Arguably Wu-Tang Clan’s most revered pure rapper, Raekwon teeters between both poles on his latest Fly International Luxurious Art. The most noticeable facet about the Chef’s latest effort is the absence of the murky, kung-fu-sampled production, typical of many Wu-Tang albums, in favor of brighter, more bouncy, compositions. Fly International Luxurious Art is pretty absent of Wu-Tang’s Shaolin influence: no torpid soul samples, no cryptic assertions of tiger style and, with the exception of a pair of Ghostface appearances, no Wu-Tang cohorts. In addition to brighter and more upbeat production, Raekwon seems eager to diverge from brooding declarations of Wu allegiance and indulge into more ostensibly opulent territory. The self-explanatory “I Got Money” hears Raekwon’s lispy flow alongside A$AP Rocky over floral Miami xylophones, rather than RZA’s dusty soul beats. Similarly, “Heated Nights” features the Staten-Island-bred rapper slowing his flow, to a more soulful tempo to match the steady funk piano. “Wall to Wall,” celebrating the abundance of money, fans and female derriere surface area, hears Raekwon almost yearning to be 20 years younger so it would be reasonable for him to make Top 40 rap.
Most interesting about Raekwon’s exploration of jovial prosperity is that, as interested as he seems to match his guests’ (French Montana, Rick Ross, A$AP Rocky, 2 Chainz, etc.) party-ready ethos, his guests seem far more interested in classing themselves up in order to coincide with the Chef’s celebrated catalogue: A$AP Rocky touts that paying taxes is a prime way to show off wealth and Rick Ross mentions his Miles Davis record collection.
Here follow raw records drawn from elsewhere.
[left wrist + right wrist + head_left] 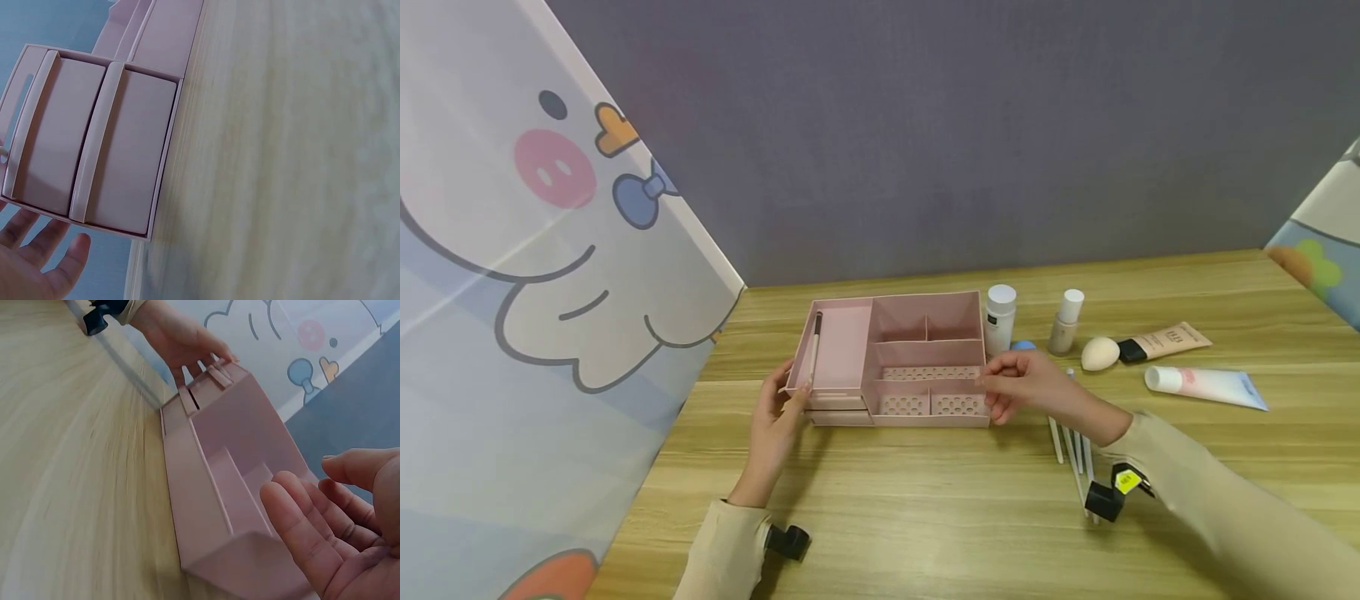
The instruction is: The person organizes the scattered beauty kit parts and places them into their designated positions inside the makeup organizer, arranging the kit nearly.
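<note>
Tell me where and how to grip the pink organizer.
Grip the pink organizer by its outer end walls, probably one hand from each side, kept level: it is wide and open-topped, with a slim stick in its left tray.

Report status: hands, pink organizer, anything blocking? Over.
Left hand holds pink organizer at left end. Right hand empty at its right end. Organizer on table, pen-like stick on top. White bottle close by, nothing visibly blocking.

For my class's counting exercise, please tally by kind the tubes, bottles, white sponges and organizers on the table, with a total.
Tubes: 2
Bottles: 2
White sponge: 1
Organizer: 1
Total: 6
</note>
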`<move>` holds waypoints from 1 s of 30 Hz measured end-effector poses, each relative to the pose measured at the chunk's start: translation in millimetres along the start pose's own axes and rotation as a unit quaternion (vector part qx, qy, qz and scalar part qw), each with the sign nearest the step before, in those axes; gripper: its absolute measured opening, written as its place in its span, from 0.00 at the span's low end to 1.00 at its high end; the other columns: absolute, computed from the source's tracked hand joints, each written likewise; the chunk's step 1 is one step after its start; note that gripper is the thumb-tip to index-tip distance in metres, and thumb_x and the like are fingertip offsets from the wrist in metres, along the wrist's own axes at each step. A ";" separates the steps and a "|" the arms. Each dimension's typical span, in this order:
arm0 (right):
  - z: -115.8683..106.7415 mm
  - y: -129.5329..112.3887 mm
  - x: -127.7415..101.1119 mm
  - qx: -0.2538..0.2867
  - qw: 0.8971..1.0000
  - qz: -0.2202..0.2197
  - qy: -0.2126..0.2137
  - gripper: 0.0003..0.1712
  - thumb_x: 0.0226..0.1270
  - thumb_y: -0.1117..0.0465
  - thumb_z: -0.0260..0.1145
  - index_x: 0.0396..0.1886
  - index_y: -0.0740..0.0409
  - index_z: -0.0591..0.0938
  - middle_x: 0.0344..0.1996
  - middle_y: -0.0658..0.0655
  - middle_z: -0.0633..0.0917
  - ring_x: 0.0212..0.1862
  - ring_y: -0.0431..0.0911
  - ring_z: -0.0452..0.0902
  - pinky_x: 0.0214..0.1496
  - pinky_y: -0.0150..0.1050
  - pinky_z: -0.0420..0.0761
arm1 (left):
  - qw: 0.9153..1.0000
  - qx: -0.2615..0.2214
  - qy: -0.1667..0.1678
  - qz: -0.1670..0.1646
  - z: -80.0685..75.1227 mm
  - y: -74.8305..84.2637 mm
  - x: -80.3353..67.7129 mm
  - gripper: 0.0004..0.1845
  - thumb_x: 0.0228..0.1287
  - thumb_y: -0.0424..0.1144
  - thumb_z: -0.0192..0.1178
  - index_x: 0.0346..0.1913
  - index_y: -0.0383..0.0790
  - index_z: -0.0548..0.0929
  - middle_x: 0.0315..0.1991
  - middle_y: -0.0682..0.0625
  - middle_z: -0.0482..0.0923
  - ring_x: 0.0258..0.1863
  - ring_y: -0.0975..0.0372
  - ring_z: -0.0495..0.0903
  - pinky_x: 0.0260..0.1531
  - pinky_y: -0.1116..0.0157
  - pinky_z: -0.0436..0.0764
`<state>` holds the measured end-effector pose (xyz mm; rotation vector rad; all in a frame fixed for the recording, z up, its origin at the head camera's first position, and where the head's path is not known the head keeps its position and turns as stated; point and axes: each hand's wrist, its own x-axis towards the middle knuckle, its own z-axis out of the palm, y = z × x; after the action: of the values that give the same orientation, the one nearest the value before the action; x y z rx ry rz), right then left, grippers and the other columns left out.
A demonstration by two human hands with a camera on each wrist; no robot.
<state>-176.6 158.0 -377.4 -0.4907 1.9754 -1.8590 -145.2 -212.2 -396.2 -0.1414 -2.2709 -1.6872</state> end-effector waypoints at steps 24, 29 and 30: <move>-58.6 15.4 -34.2 -0.068 0.996 0.056 -0.019 0.17 0.73 0.66 0.60 0.47 0.82 0.75 0.28 0.63 0.84 0.26 0.44 0.84 0.30 0.43 0.86 | 1.000 -0.001 -0.001 -0.007 0.7 0.7 0.2 0.24 0.73 0.32 0.56 0.69 0.35 0.69 0.55 0.37 0.72 0.45 0.65 0.76 0.37 0.68 0.80; -65.3 15.6 -36.3 -0.070 0.994 0.085 -0.018 0.19 0.72 0.66 0.61 0.48 0.83 0.74 0.27 0.60 0.84 0.26 0.44 0.84 0.30 0.41 0.86 | 1.000 -0.002 0.000 -0.007 0.9 0.5 0.0 0.24 0.73 0.32 0.56 0.69 0.34 0.69 0.56 0.36 0.72 0.46 0.65 0.75 0.38 0.69 0.78; -66.2 15.4 -36.3 -0.072 0.993 0.092 -0.018 0.19 0.72 0.66 0.61 0.49 0.82 0.74 0.26 0.60 0.84 0.26 0.44 0.84 0.30 0.41 0.86 | 1.000 -0.001 0.001 -0.007 1.1 0.6 -0.1 0.24 0.73 0.32 0.56 0.69 0.34 0.69 0.57 0.36 0.72 0.47 0.66 0.75 0.38 0.70 0.78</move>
<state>-178.1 234.2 -388.0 -0.3662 2.0644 -1.5960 -145.1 -211.0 -396.0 -0.1238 -2.2733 -1.6958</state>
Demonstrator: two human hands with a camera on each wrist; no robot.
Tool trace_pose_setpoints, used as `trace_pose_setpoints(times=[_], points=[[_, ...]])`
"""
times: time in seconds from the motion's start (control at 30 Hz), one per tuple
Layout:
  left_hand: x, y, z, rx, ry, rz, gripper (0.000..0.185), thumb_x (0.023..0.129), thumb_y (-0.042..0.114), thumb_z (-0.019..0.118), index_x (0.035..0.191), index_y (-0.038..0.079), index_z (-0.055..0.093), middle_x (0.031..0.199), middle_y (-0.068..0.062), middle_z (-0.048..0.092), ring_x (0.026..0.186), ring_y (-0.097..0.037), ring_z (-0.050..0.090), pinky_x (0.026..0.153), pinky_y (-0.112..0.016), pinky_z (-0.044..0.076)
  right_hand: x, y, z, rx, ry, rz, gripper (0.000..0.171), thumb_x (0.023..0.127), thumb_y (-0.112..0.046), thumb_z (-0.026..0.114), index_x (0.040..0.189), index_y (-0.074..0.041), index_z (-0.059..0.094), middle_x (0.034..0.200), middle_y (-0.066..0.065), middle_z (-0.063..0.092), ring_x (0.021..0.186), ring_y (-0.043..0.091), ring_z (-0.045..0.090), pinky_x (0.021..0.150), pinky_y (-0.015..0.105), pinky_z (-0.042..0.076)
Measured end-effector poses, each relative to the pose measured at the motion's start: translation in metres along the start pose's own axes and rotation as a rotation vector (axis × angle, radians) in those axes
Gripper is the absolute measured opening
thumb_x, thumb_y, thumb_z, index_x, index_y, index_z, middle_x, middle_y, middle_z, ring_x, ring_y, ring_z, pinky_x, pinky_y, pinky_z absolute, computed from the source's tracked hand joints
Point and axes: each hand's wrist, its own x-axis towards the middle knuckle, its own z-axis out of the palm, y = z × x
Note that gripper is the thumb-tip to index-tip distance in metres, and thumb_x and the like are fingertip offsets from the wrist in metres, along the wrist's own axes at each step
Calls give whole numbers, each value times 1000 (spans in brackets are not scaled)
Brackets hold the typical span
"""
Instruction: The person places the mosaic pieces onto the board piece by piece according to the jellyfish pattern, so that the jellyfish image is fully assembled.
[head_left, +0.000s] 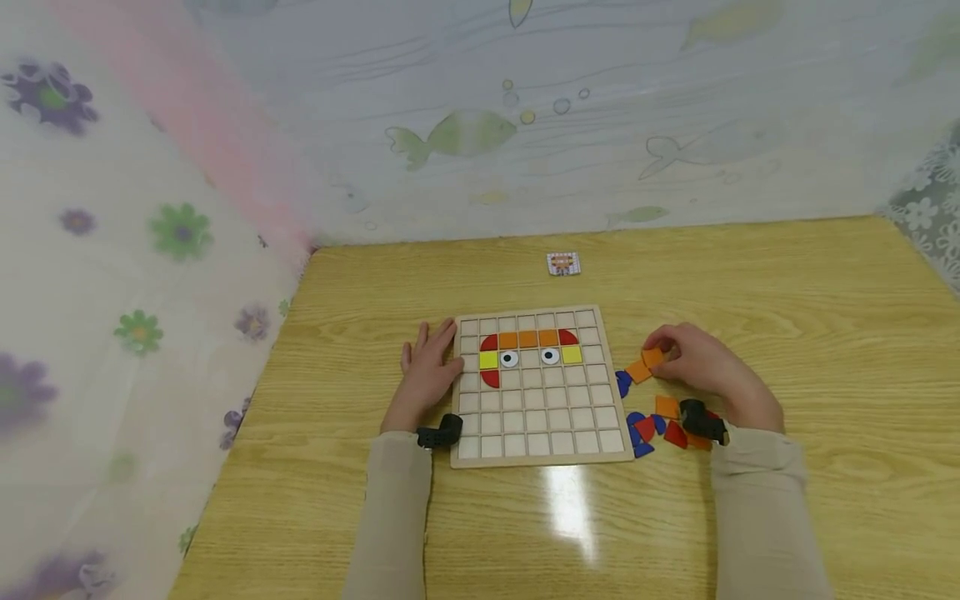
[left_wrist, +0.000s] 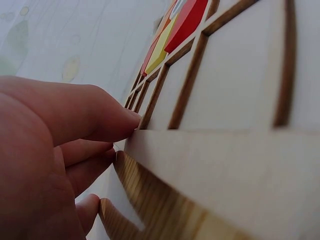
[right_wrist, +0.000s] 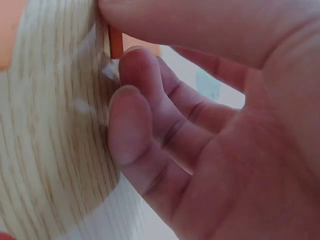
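Note:
A wooden grid board lies on the table, with red, orange and yellow tiles and two eye tiles set in its upper cells. My left hand rests at the board's left side, fingers spread and thumb touching the frame. To the right of the board, my right hand pinches an orange square tile between thumb and fingers. Another orange tile lies beside it, overlapping in the head view. Seen from the right wrist, the orange tile shows edge-on by the thumb, the other fingers curled near the tabletop.
Loose blue, red and orange pieces lie between the board and my right wrist, some partly hidden by the wrist camera. A small pattern card lies behind the board. A patterned curtain borders the table's back edge.

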Motion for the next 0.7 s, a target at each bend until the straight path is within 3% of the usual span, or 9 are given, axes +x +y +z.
trace_pose_setpoints(times=[0.2,0.43,0.7], points=[[0,0,-1,0,-1,2,57,88,23,47,142,16,28,146,5,20,135,-22,-4,100,-47,-11,0,-3,1,10,59,45,22,84,-18,60,101,-5,54,94,11,55,82,25,48,72,38,38],[0,1,0,5,3,4,58,87,23,47,141,17,28,146,6,20,135,-22,-4,100,-47,-11,3,-10,4,-23,158,57,28,89,-29,53,108,-8,56,98,10,57,87,26,52,77,42,38],[0,0,0,0,13,8,58,87,23,48,141,16,29,146,5,21,135,-23,-3,100,-48,-11,15,-29,18,9,164,16,28,90,-28,53,109,-9,59,96,8,57,82,23,51,71,35,41]])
While it’s refreshing to hear the usually stern Raekwon experiment over a younger sound, Fly International Luxurious Art looms as a reminder of the mortality of youth. Raekwon’s simultaneous assertions of lyrical dominance and attempts to nab his steadily-leaking youth, resonate with a generation of early millennial rap fans whose idealism has been hardened and now yearn for something brighter, something more indulgent, something instantly gratifying.